> **Data provided**:

◇ ◇ ◇ ◇ ◇

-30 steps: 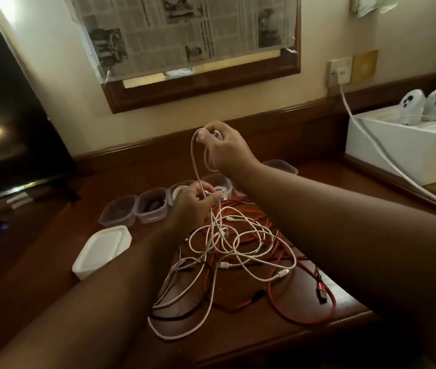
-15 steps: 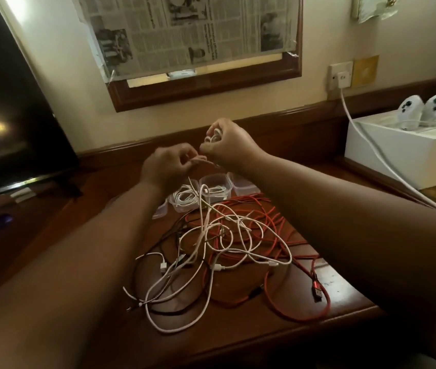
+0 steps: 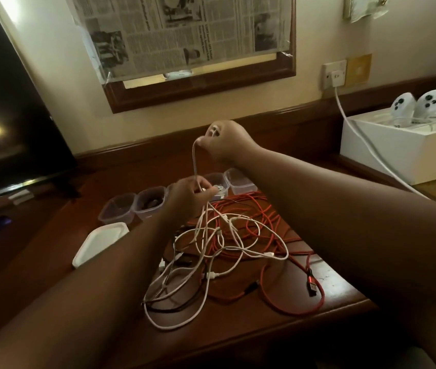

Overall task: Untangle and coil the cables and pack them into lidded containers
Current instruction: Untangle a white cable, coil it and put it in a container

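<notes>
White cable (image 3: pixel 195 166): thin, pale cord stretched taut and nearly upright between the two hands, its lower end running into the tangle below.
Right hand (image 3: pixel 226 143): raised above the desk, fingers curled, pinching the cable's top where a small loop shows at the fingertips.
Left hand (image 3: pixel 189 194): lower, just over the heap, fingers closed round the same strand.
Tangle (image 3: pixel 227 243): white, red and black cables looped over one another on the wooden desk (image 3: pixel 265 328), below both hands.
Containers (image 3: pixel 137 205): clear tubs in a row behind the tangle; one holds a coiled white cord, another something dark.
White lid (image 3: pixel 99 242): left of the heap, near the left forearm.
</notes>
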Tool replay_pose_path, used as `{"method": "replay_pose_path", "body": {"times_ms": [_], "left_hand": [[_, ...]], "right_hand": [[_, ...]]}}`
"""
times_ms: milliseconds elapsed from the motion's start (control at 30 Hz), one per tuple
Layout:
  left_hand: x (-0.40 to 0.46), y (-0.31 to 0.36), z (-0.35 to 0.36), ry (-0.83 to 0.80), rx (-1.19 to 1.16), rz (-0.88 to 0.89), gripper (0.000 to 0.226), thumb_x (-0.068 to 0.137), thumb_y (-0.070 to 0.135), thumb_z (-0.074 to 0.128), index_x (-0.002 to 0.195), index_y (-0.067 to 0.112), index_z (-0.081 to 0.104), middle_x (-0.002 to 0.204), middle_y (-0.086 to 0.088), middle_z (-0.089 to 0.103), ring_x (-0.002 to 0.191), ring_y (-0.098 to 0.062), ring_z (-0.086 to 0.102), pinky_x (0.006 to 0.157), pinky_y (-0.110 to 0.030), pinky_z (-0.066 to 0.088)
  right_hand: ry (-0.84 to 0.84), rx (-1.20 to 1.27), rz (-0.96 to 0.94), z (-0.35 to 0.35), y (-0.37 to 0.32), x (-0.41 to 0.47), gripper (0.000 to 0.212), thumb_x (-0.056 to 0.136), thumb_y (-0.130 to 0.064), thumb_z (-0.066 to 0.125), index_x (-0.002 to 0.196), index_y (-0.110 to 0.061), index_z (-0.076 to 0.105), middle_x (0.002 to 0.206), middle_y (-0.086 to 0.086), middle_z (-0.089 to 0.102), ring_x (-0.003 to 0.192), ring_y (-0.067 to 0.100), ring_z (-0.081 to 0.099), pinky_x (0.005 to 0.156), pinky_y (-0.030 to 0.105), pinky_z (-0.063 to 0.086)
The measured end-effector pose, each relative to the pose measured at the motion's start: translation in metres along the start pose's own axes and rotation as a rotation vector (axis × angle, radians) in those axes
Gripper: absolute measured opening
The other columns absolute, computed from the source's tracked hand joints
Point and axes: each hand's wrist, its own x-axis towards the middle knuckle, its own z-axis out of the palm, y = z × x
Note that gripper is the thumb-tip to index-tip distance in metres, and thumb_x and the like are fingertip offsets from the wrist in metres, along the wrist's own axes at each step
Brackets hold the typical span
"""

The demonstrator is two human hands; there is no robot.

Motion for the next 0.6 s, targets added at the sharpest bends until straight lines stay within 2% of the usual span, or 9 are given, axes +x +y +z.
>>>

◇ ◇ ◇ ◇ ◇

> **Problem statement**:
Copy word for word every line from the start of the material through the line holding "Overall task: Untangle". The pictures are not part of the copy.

> **Reply to the exercise**:
-30 steps: 
-15 steps: 
+0 steps: 

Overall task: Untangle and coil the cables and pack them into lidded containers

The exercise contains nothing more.